» ACTIVITY
The string "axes" appears in some lines of the data. Report how many, with no other words.

+++

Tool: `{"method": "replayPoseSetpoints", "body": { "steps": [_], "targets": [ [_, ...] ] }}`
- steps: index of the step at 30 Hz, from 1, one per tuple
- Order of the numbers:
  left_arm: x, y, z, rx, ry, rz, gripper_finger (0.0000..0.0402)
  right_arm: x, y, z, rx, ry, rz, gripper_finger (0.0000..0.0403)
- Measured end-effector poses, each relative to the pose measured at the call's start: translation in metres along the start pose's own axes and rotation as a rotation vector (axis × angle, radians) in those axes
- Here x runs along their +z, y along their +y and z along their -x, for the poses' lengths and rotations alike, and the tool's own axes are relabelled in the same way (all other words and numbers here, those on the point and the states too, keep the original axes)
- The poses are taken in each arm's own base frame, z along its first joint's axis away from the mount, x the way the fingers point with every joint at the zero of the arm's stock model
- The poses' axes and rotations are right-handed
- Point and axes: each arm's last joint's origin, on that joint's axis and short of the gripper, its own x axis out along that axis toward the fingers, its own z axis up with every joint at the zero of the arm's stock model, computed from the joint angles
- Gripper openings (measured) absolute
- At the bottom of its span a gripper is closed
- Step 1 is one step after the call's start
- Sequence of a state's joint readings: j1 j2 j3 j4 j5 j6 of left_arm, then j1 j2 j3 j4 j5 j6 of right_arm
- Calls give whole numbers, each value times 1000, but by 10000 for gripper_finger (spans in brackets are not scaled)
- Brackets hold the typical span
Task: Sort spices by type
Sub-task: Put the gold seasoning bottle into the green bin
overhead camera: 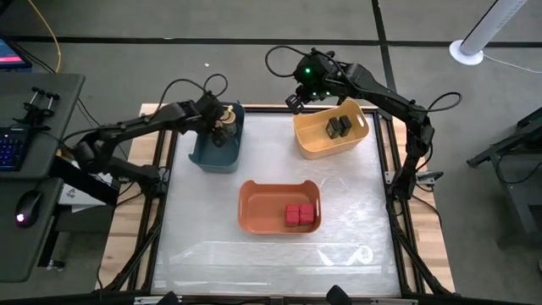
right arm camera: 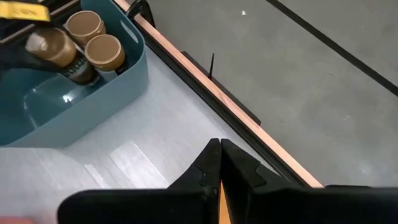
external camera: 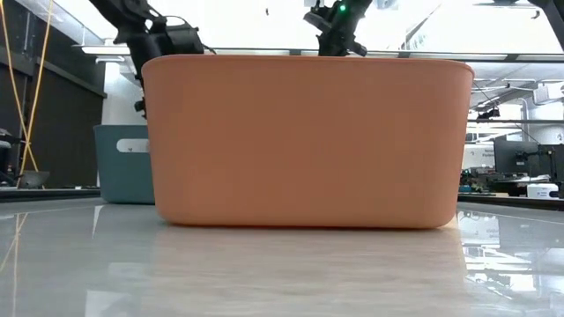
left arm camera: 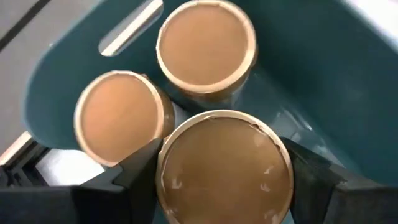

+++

» OUTPUT BELOW
4